I've been grappling with the challenge of detecting residential proxies lately. Dealing with credential stuffing or scraping attacks is one thing when the sources are obvious, like Digital Ocean IPs. But it's a whole different ball game when the traffic seems to be coming from a legitimate home connection, like my grandma's Verizon FiOS.
These residential proxies make traditional IP security measures feel almost useless. Since the traffic blends in with real home users, IP reputation lists don't catch them.
We dove deep into this and found some subtle indicators that might help differentiate real users from bots lurking behind these proxies.
For instance, we've noticed some packet-level clues—examining TCP/IP headers sometimes reveals inconsistent TTL values or abnormal MTU sizes that suggest traffic is routed through another device. Then there's the HTTP header mismatches; proxy software doesn't always perfectly spoof everything, leading to conflicts in `Accept-Language` headers, timezone data, and geolocation.
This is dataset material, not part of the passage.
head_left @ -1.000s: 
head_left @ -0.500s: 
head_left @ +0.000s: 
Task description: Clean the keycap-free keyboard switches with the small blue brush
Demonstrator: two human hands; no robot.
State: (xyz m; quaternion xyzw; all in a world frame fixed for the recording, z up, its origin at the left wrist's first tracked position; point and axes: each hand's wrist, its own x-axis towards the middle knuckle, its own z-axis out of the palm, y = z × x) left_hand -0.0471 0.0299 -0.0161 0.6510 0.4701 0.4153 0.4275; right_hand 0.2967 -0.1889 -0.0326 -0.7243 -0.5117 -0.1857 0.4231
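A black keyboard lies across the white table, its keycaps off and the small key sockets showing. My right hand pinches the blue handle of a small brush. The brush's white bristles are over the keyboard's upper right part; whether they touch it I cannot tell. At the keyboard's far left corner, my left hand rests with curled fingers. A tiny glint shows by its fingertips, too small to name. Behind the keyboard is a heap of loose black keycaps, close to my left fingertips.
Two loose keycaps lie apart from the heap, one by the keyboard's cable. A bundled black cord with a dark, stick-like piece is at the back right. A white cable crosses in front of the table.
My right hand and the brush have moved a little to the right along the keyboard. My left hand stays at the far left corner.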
Additionally, some proxies leave specific ports open on the client device, allowing us to detect them through a quick port scan.
It's clear that relying on a single data point is futile; we need to correlate multiple signals to build a confidence score. So we developed our own scoring engine, which proved way more effective than just using a blocklist. Instead of merely blocking suspicious traffic, we can now decide whether to serve a CAPTCHA, flag an entry for review, or let it pass through.
I'm eager to learn from you all—are you finding success with TLS fingerprinting, or are you mostly using behavioral analysis to tackle these sophisticated threats?
1 Answer
I totally feel you! Residential proxies can be tricky. We've had success using JA3/JAA fingerprinting for TLS traffic, as well as analyzing supported ciphers and versions. It helps us differentiate some traffic that's trying to masquerade as legitimate.
Thanks for your input! I agree that focusing on actionable insights is key. Glad we’re on the same page!